¿Y si el año que viene, en vez de disfrazarnos de muertos, nos disfrazamos de vivos sin filtros?
Me refiero a esa cara que la cámara frontal del móvil capta sin avisar: ojeras en 3D, papada en modo panorámico y una luz que no perdona y que convierte a ese granito en el protagonista de tu selfie. Eso sí que da miedo.
Ayer fue Halloween, una fiesta que hemos importado, traducido y exprimido hasta la última calabaza. Los niños se paseaban por las calles pidiendo caramelos como si fuesen revisores del ticket de la ORA: puerta por puerta y con sonrisa de funcionario: “¿truco o trato?”, decían.
Lo que no vimos venir es que el trato está cada vez más complicado. Antes, a los niños se les daba un puñado de chuches y listo. Pero ahora, a uno no se le puede dar un caramelo porque lleva gluten, al otro tampoco porque tiene trazas de frutos secos, y al de más allá porque es vegano. No me extrañaría que en unos años, en vez de decir “truco o trato”, los niños digan: “truco o trato descafeinado y sin lactosa”.

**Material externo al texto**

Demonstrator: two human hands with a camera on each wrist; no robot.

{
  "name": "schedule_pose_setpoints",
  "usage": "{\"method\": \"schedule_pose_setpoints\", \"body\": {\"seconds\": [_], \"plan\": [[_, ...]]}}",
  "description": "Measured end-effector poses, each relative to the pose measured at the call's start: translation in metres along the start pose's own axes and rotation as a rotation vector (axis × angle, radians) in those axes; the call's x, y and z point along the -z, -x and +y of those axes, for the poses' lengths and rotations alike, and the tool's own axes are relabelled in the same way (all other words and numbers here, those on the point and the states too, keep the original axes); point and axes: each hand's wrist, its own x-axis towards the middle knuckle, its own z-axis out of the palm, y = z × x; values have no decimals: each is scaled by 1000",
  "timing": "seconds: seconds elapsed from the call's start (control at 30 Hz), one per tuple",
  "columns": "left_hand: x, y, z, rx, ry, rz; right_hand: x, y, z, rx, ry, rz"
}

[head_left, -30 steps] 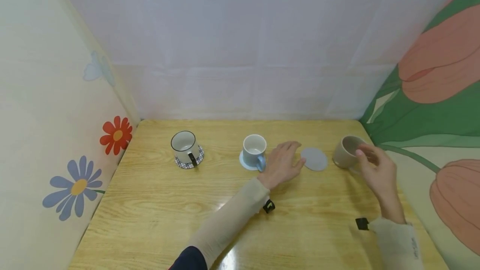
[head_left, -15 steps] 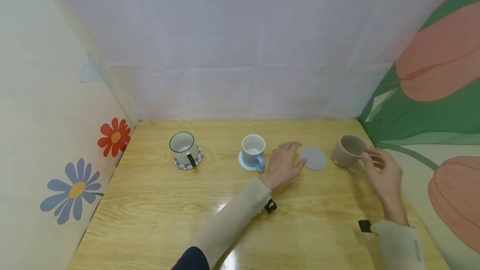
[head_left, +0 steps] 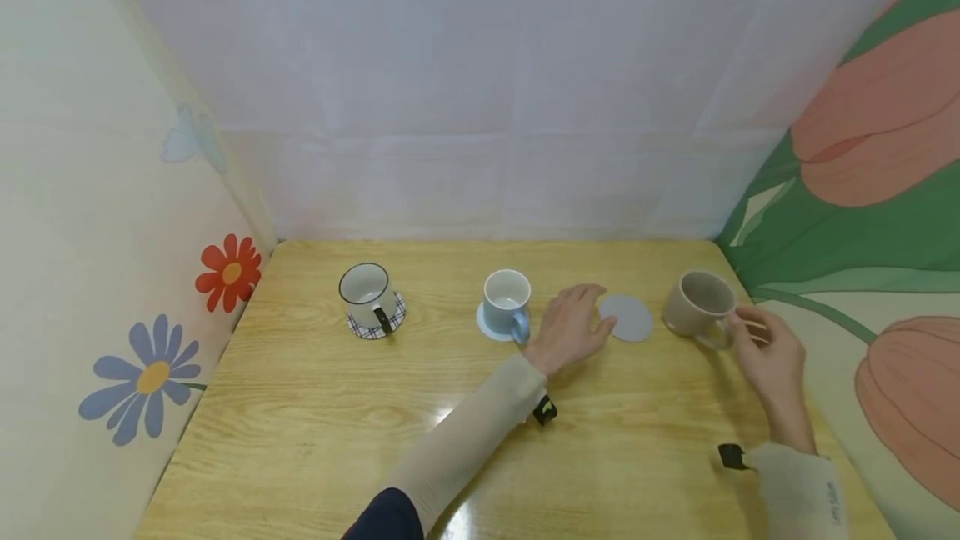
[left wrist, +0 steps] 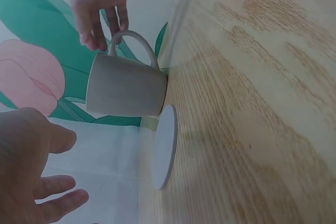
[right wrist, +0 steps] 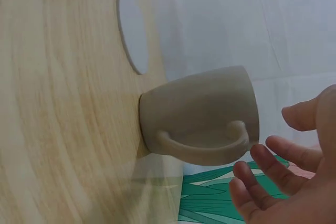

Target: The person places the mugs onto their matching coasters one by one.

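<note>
On the table's right side a plain grey-beige mug (head_left: 692, 312) stands upright on the wood, its handle (right wrist: 202, 150) towards my right hand (head_left: 770, 357). The fingertips of that hand are right at the handle's upper end, with the thumb apart from them in the right wrist view. Left of the mug lies a round grey coaster (head_left: 628, 317) with nothing on it. My left hand (head_left: 567, 330) hovers at the coaster's left edge, fingers loosely extended and holding nothing. In the left wrist view the coaster (left wrist: 166, 148) lies flat between that hand and the mug (left wrist: 126, 86).
A white-and-blue mug (head_left: 506, 298) stands on a light blue coaster (head_left: 489, 330), close to my left wrist. Further left, a black-rimmed white mug (head_left: 363, 294) sits on a checked coaster (head_left: 399, 315). White cloth (head_left: 450, 107) hangs behind the table (head_left: 337, 423), with patterned cloths at both sides.
My right hand has drawn back from over the grey-beige mug's rim to the right, beside the handle. The handle now shows a little further right. My left hand has stayed nearly still.
</note>
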Motion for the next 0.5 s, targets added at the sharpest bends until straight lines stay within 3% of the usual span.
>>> {"method": "schedule_pose_setpoints", "body": {"seconds": [0.5], "plan": [[-5, -7, 2, -5, 6, 9, -5, 3, 26, -3, 38, -106]]}}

Yo anoche fui a una fiesta de Halloween “de adultos”. Primer susto. Me encontré a gente con menos pelo que Homer Simpson (y la misma barriga cervecera), luciendo colmillos de plástico, capas de terciopelo poliéster y minifaldas imposibles de defender a menos que seas menor de veinte. Yo llevaba unas galletas con forma de fantasma que había comprado en Carrefour Express a las ocho y media de la tarde. El segundo susto llegó cuando un Batman prediabético preguntó si tenían azúcar “¡Pues claro! ¡Son galletas, no apio!”. Después, una vampiresa de bazar preguntó si eran ‘gluten free’. En ese momento lo vi claro: el terror moderno no lleva careta; lleva intolerancias, FOMO ansiedad social y un plan nutricional.
Cuando yo era pequeña, Halloween era una cosa que salía en las películas americanas y que nos parecía exótico: niños disfrazados de esqueletos, calabazas con dientes y jardines llenos de tumbas falsas. Aquí, como mucho, hacíamos el magosto, comíamos castañas y contábamos historias de fantasmas. Pero eso se acabó. Ahora los colegios organizan fiestas, los adultos nos maquillamos como si fuésemos al rodaje de The Walking Dead y los perros llevan disfraces de murciélago. Nos hemos tomado muy en serio lo de asustar.
Supongo que Halloween nos sirve de excusa para ponerle humor a lo que en realidad nos da miedo: la báscula, abrir la app del banco, comprobar si hemos hecho los 10.000 pasos o escuchar a alguien pedir ‘un café descafeinado, con leche desnatada y sin alegría lactosa’. Nos disfrazamos de monstruos para disimular, porque los verdaderos sustos los vivimos a diario, sin necesidad de murciélagos de goma.
Y a los hechos me remito porque ahora, que ya hemos guardado el disfraz en el altillo y creemos haber sobrevivido al susto, aparece en el calendario el siguiente evento terrorífico: diciembre. Luces, colas infinitas, aguantar al cuñao, villancicos y el grupo de WhatsApp del cole en llamas, para decidir quién compra las coronas de los Reyes Magos, quién los gorritos de Papa Noel y quién las magdalenas. Sin gluten.